Switching to Rising Storm 2: Vietnam, an older first-person team shooter, I opt for the display’s 240 hertz mode for the fastest response. The frame rate is off the charts. The display can’t show any more frames than its refresh rate, but the game indicates 260-plus. This is now Bugatti territory. The Blade’s load times, Wi-Fi 6 adaptor, and sub-three-millisecond screen latency are gold. It’s the same in 4K when I run the latest versions of Adobe Photoshop, Adobe Lightroom, and Topaz Photo AI, the latter of which is extremely taxing. Noise reduction and focus enhancement require raw power, and the Blade cuts through every photo by matching or beating the processing time on my desktop. My one gripe is the colour accuracy. Out of the box, it’s calibrated for the P3 gamut, but I found the colours were either oversaturated in HDR or too dull in SDR. Other displays calibrated for the Adobe RGB gamut are superior in this regard.
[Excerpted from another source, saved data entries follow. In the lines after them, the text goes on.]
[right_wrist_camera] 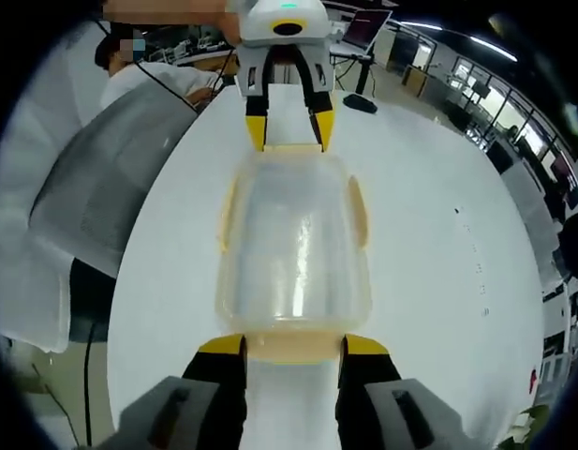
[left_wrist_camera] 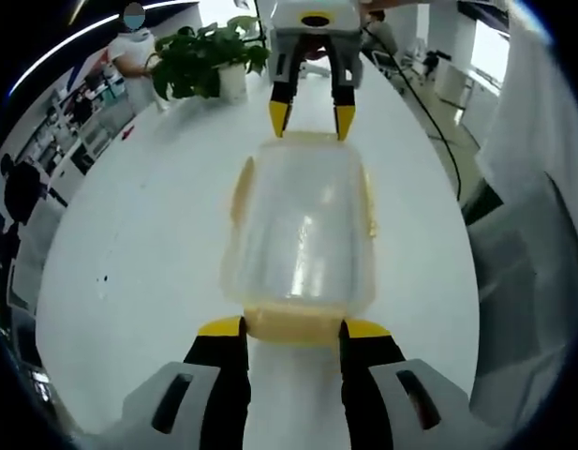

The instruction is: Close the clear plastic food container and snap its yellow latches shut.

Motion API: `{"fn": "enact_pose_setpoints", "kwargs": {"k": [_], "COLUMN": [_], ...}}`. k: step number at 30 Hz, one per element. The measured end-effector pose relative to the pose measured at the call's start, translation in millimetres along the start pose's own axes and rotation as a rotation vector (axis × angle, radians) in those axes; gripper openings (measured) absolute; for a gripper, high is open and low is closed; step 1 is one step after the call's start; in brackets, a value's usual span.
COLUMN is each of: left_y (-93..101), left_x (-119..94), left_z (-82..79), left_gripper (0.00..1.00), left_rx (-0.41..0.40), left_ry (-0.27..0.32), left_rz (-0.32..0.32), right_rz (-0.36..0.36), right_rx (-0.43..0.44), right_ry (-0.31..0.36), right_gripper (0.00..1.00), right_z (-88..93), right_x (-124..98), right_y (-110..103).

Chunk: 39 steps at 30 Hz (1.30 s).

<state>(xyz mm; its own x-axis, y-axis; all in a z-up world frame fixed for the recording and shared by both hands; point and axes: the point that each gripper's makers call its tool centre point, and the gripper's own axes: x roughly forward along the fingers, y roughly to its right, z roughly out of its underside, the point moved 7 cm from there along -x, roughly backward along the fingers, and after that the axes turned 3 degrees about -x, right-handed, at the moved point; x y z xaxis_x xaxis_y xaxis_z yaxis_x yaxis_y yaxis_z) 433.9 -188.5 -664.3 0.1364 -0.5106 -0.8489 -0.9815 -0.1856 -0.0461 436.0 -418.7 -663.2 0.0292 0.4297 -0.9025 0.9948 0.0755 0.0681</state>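
A clear plastic food container lies lengthwise on the white table, lid on. Yellow latches sit along its long sides and at both ends. In the left gripper view my left gripper is open, its yellow-tipped jaws flanking the near end latch. My right gripper stands open at the far end, astride that end's latch. In the right gripper view it is mirrored: the right gripper brackets the near latch, and the left gripper faces it.
A potted plant stands at the table's far end, with a person behind it. A black cable runs along the table edge. The person's grey clothing is close beside the table. A small dark object lies farther off.
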Motion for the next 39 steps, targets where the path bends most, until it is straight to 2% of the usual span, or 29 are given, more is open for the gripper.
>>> {"fn": "enact_pose_setpoints", "kwargs": {"k": [15,28,39], "left_y": [1.5,1.6,1.6], "left_x": [15.6,15.1,17.5], "left_z": [-0.8,2.6,3.6], "left_gripper": [0.35,0.35,0.36], "left_rx": [-0.004,-0.028,-0.016], "left_ry": [-0.012,-0.003,-0.005], "left_rz": [0.024,0.061,0.075], "right_rz": [-0.025,-0.052,-0.053], "right_rx": [0.030,0.045,0.041], "right_ry": [-0.009,-0.002,-0.001], "right_gripper": [0.35,0.35,0.36], "right_z": [13.3,12.7,13.5], "right_x": [9.3,11.7,13.9], "right_y": [-3.8,-4.6,-4.6]}}
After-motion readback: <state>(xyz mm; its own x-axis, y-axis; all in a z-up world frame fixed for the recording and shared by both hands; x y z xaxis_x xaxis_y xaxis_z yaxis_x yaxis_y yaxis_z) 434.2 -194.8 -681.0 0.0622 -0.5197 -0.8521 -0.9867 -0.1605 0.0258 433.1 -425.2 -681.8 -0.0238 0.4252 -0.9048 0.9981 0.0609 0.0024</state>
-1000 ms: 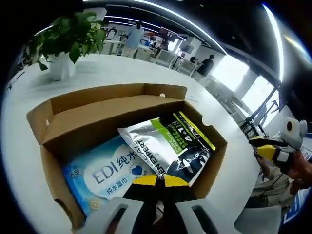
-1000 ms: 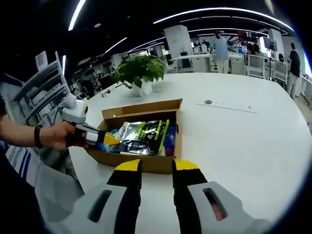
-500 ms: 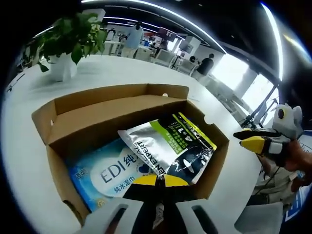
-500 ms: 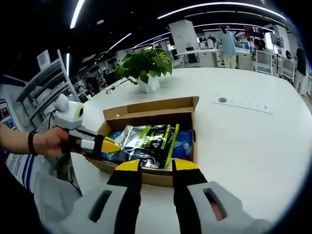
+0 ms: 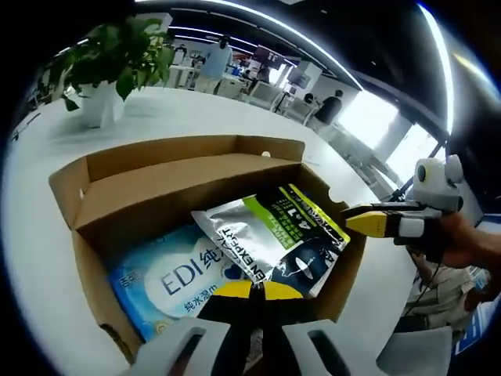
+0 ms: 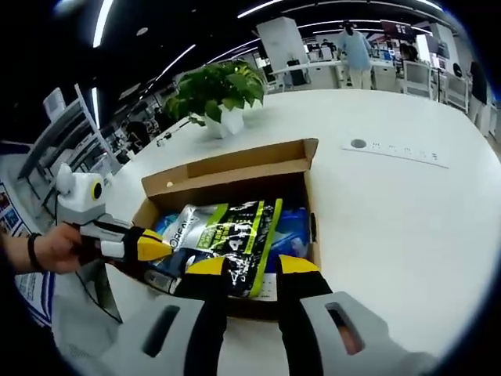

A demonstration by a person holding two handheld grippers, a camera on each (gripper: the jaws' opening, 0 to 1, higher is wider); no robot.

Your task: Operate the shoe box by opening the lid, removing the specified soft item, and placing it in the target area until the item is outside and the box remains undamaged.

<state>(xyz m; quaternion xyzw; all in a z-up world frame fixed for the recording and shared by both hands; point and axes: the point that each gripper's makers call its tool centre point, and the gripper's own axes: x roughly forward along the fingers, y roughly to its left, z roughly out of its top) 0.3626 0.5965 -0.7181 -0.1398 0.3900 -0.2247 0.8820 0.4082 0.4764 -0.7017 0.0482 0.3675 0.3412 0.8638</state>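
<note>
Closest to the left gripper view's camera, the left gripper point(image 5: 252, 291) sits at the near wall of the shoe box point(image 5: 160, 184), its yellow tips pressed together with nothing visibly between them. From the right gripper view it enters from the left, held in a hand point(image 6: 48, 249), with its tips at the box's corner, probably to steady the box or to be ready for a pick.

The right gripper point(image 6: 252, 266) hovers at the near edge of the box, jaws a narrow gap apart and empty, pointed down at the contents. It seems lined up to take the top item.

Inside the box, the lid is already folded back, so the opening step looks done. A silver and green pouch point(image 5: 270, 235) lies slantwise on top, overlapping a blue pack of wet wipes point(image 5: 168, 278) beneath it. Which of these is the soft item meant is not certain; both are soft packs, and both lie inside. The pouch covers part of the wipes, so it would be in the way if the wipes are wanted.

Beyond the box stretches the white table point(image 6: 391, 204), with a potted plant point(image 6: 215, 98) well behind. Farther off, people stand among desks.
</note>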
The build quality is excellent. The black chassis is CNC-milled from a single block of T6 aluminium. Unlike the carbon-fibre skin of the new Revuelto, the Blade’s body would disappear on a desk were it not for the Lamborghini badge and Y motif. They’re beautifully laser-etched in Arancio Apodis, the Revuelto’s launch colour that’s part of the Lamborghini Ad Personam range of exclusive paints. Even the USB ports are hand-painted in this exact shade, along with the webcam cover, the orange backlit keyboard, and the vapour chamber with the dual fans underneath. That’s right: Instead of plain air, the Blade uses liquid coolant that changes phase not unlike the compressor on an air conditioner.

But it’s still hot as hell when worked hard. Just like my old Dell, you’ll never place a Blade on your lap. In my tests, the topmost part of the base felt like a pot handle on a hot stove. I couldn’t keep a finger on it for more than a couple seconds. The loud fans never let up. And it guzzles electricity. The graphics card at full attack uses 175 watts—double the power of an average laptop. In total, the Blade can consume up to 330 watts. The battery is good for maybe nine hours, which is fine. An Aventador runs out of gas in less time.

Razer Blade 16 Gaming Laptop. Photo by Razer

Like a real Lamborghini, it’s limited and priced appropriately. Available on Razer.com and at select RazerStores exclusively in the USA, each of the 150 units costs US$5,000, or nearly double the starting price of a standard Blade 16. It’s US$600 more than a comparable 16-inch MacBook Pro. But the attention to detail on the Automobili Lamborghini Edition—hell, the packaging alone convinced me I bought the car—makes this laptop more than a branding exercise.

It’s a mighty machine even in an era when we take speed for granted. It’s convinced me that powerful laptops have overcome their faults and deserve to be flaunted. I only hope Lamborghini’s latest supercar has done the same.